Accadde in città

Franco Battiato (18 maggio 2021). Cosentino (Milo) e Branduardi: “Musica colta e forti emozioni”

“Battiato, genio tra misticismo, energia e spiritualità, nella sua Sicilia il centro di gravità permanente”. Così Alfio Cosentino, sindaco di Milo, paese dell’Etna dove il compositore–filosofo si era ritirato dopo aver lasciato Milano.
Un compositore eclettico che è riuscito a creare e coniugare generi musicali diversi seppure in completa armonia, passando dalla musica elettronica a quella etnica, dalla sinfonica alla lirica, senza mai eccedere nello stile. Un artista all’avanguardia, e per molti un genio da cui trarre ispirazione, un Maestro influenzato dalle filosofie orientali, dalle tecniche di meditazione e dalla spiritualità, nel desiderio profondo di solitudine e silenzio. Un legame profondo con la sua terra, aveva scelto Praino, piccolo borgo ai piedi dell’Etna a Villa Grazia, per ricordare il nome della madre, casa dove abitava e ritrovo di artisti, luogo silenzioso e accessibile solo agli amici più intimi. Villa Grazia rappresenta, nel mondo culturale italiano un bene di enorme valore e il luogo in cui Battiato ha composto la sua musica, ha approfondito i suoi studi, realizzato i suoi dipinti e raccolto gli oggetti più cari. Un uomo che, oltre la musica, è stato anche per i milesi esempio di grande umanità e generosità.

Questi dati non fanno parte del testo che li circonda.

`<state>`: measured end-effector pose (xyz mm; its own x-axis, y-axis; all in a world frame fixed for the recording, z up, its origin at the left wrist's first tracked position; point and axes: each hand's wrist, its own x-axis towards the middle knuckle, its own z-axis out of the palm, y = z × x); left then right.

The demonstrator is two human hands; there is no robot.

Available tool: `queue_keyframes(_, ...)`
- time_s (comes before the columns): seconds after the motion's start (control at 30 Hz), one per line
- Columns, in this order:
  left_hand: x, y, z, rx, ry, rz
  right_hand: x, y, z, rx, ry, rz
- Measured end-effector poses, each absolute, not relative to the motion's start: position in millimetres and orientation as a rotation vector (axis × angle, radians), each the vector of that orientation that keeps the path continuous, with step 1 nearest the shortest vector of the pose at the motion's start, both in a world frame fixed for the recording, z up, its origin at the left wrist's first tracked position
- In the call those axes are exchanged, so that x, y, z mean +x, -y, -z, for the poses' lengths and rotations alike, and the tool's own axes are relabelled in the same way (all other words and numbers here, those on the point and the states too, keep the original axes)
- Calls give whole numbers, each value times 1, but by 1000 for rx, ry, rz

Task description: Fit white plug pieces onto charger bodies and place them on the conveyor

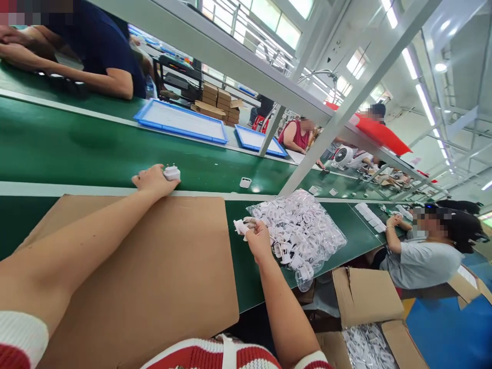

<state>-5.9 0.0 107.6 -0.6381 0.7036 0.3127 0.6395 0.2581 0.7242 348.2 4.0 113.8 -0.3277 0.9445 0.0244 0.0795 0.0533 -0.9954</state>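
Note:
My left hand (156,182) is closed on a white plug piece (171,172) with two pins, over the near edge of the green belt (96,148). My right hand (257,237) pinches another small white plastic piece (241,227) beside a clear bag (303,230) full of white parts. A brown cardboard sheet (161,277) lies under my left forearm. One white square part (245,182) rests on the belt between my hands and the metal post.
Blue-rimmed trays (182,122) stand beyond the belt. A slanted metal post (307,154) rises behind the bag. An open carton (367,297) of white parts is at lower right. Other people sit at left, far back and right.

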Motion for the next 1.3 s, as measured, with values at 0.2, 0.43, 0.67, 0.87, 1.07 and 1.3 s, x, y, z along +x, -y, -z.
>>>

“A un anno dalla morte – spiega Cosentino – si è aperta una Campagna di crowdfunding, una raccolta fondi promossa dalla Pro Loco del Comune di Milo per sostenere il progetto Milo Battiato Dalla che prevede la realizzazione di una statua in bronzo a grandezza naturale”, i due artisti ritratti insieme tra l’Etna e il mare. Avevano comprato casa a pochi metri di distanza l’uno dall’altro, quello che Battiato definiva il suo luogo dell’anima. E il sindaco conclude: “dal 18 al 22 maggio nel territorio milese è in programma un seminario come omaggio ad un artista che, per sentire il suono del mondo, sapeva ascoltare il silenzio attraverso momenti di raccoglimento e meditazione in diversi linguaggi religiosi e spirituali”.
Con le sue canzoni, tra sperimentazione e innovazione, ha rivoluzionato il mondo della musica italiana: così tra i ricordi di Angelo Branduardi che lo definisce “il suo amico geniale”, due giovani con la musica e l’arte nel cuore, entrambi legati da una profonda spiritualità.
L’artista catanese e il menestrello milanese separati soltanto da cinque anni d’età: “ci siamo incontrati nel 1973 a Roma, al Festival Rock di Villa Pamphili, si esibiva con il cantautore Juri Camisasca, tra loro un lungo sodalizio e una profonda amicizia che durò per anni – spiega Branduardi – io invece mi esibivo da solista”.
Poi i due artisti iniziarono a frequentarsi, soprattutto nella terra etnea, una stretta collaborazione che ha avuto l’apice con L’infinitamente piccolo: “ci vedemmo nel suo studio – precisa – senza aver letto il testo e senza neppure averlo ascoltato. Cantammo insieme Il sultano di Babilonia e la Prostituta, un bellissimo duetto che si è rivelato un successo”. E Branduardi conclude: “questo il ricordo che ho di lui, e mi manca”.